Campbell’s three greatest performances of Webb songs came in three consecutive golden years: “By the Time I Get to Phoenix” (1967), “Wichita Lineman” (1968), and “Galveston” (1969). Each features a place name, and each is unique in the depth of its interplay of poetry and music.

“Phoenix” is a first-person thinking-through of a planned drive from California to Oklahoma, at the end of a doomed relationship. Back in Los Angeles, the unsuspecting girlfriend will get up, go to work, wonder why her man is not answering the phone at lunchtime, head home, and finally realize that he really did leave.

Jimmy Webb came from Elk City, Okla. The song was inspired by his breakup with Susan Horton in Los Angeles. That drive back to Oklahoma (though he never undertook it) has been alleged to be impossible, but it isn’t. Leaving L.A. in the small hours of the morning, you could get to Phoenix by breakfast time, Albuquerque by lunch, and Elk City late that night. It could take less than 18 hours, according to Google Maps.

The song has just three verses, focused on Phoenix, Albuquerque, and Oklahoma. Unusually, there is no chorus. And the musical structure at the end underlines a key aspect of the story. As the third verse concludes, the key shifts, in just a couple of bars, from D major down to B major, and never comes back. He is really gone, forever. (He had tried to warn her: “She just didn’t know / I would really go.”) The final key change signals the irrevocable nature of the breakup.

This musical ingenuity is a Webb hallmark. In “Wichita” we glimpse the the mental life of a telephone-line maintenance man on a long Kansas road in winter (though Webb’s inspiration was actually from a road in Washita County, Okla., where he once spotted a solitary lineman working at the top of a pole in a line of hundreds). As long as the lineman concentrates on overload problems and the danger of snow on the lines, the song stays in F major; but as the wind sings in the wires his thoughts stray to the woman he loves, and the key does a strange shift into D major.

From F to D is three semitones, the same as the D to B in “Phoenix.” But the effect is very different, because we do come back: The lineman’s thoughts stray to thoughts of love for a while, but he gets back to his work, and we’re in F again.
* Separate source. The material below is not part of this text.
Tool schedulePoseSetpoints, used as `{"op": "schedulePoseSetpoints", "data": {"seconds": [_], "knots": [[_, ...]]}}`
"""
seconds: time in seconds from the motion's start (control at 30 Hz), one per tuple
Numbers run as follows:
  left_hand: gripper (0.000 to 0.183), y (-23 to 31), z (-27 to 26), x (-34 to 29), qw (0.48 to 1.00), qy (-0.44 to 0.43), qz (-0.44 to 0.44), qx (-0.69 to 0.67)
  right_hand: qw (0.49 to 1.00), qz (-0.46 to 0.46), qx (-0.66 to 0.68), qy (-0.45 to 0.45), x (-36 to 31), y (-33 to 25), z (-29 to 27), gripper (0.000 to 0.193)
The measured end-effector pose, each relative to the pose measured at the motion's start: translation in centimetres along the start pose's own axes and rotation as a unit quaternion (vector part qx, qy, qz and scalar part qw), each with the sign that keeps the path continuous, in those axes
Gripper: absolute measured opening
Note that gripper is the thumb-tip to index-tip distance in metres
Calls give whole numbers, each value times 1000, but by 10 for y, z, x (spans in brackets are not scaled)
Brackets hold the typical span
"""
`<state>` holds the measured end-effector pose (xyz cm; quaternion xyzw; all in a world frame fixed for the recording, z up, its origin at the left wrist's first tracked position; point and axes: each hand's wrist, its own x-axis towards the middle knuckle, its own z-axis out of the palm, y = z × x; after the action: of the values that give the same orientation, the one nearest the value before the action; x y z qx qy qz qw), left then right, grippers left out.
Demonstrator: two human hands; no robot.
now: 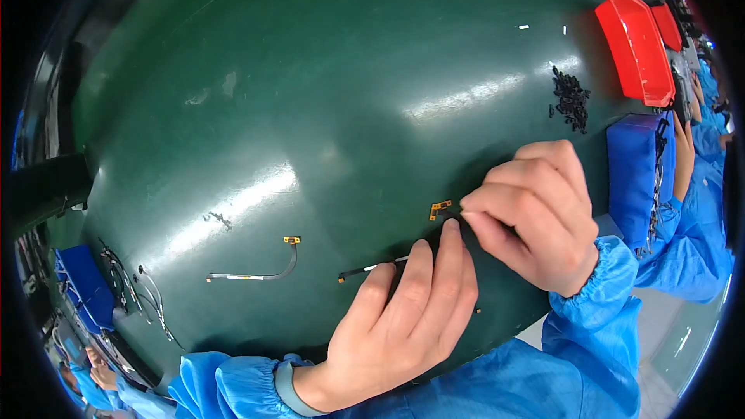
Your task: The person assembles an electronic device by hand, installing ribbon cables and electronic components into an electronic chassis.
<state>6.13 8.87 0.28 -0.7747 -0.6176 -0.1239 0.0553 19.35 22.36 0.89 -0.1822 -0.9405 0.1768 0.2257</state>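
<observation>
A thin dark flex cable point(372, 268) with a white stretch lies on the green table, partly hidden under my left hand point(407, 314). That hand holds it down with its fingertips, thumb on the near side. Beyond the middle fingertip shows a yellow-orange connector end point(439, 209), apparently of the same cable. Just right of it, my right hand point(535, 213) is closed in a pinch, thumb against index finger. Whatever is between those tips is too small to make out. A second flex cable point(260, 276), curved with an orange connector, rests to the left, untouched.
Small black parts point(571, 101) form a pile at the right, near a red bin point(632, 46) and a blue bin point(632, 178). Two white bits point(524, 27) lie farther off. At left are several loose cables point(151, 295) and another blue bin point(84, 287). Other people sit at both sides.
</observation>
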Motion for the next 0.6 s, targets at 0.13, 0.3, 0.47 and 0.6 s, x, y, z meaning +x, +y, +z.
{"op": "schedulePoseSetpoints", "data": {"seconds": [0.13, 0.3, 0.47, 0.6], "knots": [[25, -4, 2, -2, 1000, 1, -13, -6, 1000, -3, 5, -21, 3, 2, 10, 25], [19, -5, 0, -1, 1000, 0, -15, -12, 999, -12, -6, -44, 3, -2, 12, 26], [18, -9, -1, -1, 1000, -6, -13, -4, 996, -69, -46, -44, 6, 3, 11, 31], [17, -7, 1, 0, 1000, 1, -17, -3, 987, -111, -92, -76, 1, -5, 4, 31]]}}
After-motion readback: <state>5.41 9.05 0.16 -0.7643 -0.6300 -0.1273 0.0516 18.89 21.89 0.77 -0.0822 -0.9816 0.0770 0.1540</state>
The emotional impact of the song’s melancholy lyrics and strange chord sequences is extraordinary.

So too with “Galveston.” The opening stanza tells of leaving a dark-eyed young woman in Galveston, Tex., without any indication of the reason. Only in the second verse do we learn that the protagonist can see cannon muzzles flashing.
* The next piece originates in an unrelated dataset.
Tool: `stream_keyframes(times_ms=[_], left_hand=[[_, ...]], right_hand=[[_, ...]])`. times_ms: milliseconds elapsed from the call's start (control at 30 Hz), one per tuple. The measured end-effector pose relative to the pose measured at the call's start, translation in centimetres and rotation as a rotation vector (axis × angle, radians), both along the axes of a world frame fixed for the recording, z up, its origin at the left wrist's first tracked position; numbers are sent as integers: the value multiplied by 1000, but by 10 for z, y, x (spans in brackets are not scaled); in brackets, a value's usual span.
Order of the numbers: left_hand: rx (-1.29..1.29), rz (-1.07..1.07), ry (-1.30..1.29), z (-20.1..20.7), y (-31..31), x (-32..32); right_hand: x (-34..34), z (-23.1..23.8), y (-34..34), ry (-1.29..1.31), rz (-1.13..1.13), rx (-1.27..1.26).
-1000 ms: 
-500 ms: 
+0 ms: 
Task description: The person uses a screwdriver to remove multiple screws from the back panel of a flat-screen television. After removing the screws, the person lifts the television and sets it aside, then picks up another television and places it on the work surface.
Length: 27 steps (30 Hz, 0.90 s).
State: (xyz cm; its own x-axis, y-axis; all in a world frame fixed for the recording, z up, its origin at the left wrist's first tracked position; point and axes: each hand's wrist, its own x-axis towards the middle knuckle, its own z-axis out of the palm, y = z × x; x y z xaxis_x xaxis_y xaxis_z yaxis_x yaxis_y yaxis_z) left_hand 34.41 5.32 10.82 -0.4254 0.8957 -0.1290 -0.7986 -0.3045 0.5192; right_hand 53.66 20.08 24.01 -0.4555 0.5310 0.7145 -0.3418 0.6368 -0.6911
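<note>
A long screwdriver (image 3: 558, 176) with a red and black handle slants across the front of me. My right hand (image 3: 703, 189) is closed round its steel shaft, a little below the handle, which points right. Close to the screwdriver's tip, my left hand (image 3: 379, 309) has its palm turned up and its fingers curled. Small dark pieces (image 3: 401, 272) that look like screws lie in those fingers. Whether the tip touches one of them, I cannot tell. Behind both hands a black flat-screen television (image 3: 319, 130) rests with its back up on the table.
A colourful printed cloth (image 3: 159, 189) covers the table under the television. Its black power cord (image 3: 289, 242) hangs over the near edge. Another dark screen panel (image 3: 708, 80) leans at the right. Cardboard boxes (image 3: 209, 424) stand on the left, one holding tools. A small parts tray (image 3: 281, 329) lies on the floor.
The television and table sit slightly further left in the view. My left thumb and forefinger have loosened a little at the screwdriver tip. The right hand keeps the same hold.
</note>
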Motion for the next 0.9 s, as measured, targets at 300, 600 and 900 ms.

“I clean my gun and dream of Galveston.” He’s in the Army, and it’s wartime.

In the middle eight section, we get one more taste of Webb’s three-semitone key shift, but upward this time. When we hear “I am so afraid of dying” in the third verse, we’re tempted to parse it as a sentence: Who wouldn’t be scared of being killed? But it’s not the full sentence, and that is not what scares him: “I am so afraid of dying / Before I dry the tears she’s crying.” It’s not a battlefield death that he dreads; it’s the thought of never being able to comfort the woman he left behind.
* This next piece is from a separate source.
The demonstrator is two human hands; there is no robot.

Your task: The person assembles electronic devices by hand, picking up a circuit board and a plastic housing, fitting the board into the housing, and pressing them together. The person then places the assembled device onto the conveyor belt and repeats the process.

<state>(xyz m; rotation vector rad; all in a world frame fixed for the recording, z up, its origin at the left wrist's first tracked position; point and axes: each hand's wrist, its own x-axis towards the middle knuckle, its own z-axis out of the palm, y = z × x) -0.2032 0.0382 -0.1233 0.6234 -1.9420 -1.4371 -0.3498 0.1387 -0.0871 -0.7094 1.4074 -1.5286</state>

In the final, soaring lines (“sea birds flying in the sun”), Webb again pulls the his trick of shifting (on the penultimate occurrence of the word Galveston) to a new major key three semitones away, but only for a moment. The song pulls out of it to end in the home key, where it began. Maybe the soldier did eventually get home to Galveston. I hope so.

What Jimmy Webb found in the late Glen Campbell was the perfect vocal talent and style to unite his poetry and his music. Now Glen is gone. But the treasure of his superb voice singing Webb’s beautiful songs remains. Thanks to those fine Los Angeles studio recordings, the Wichita lineman is still on the line.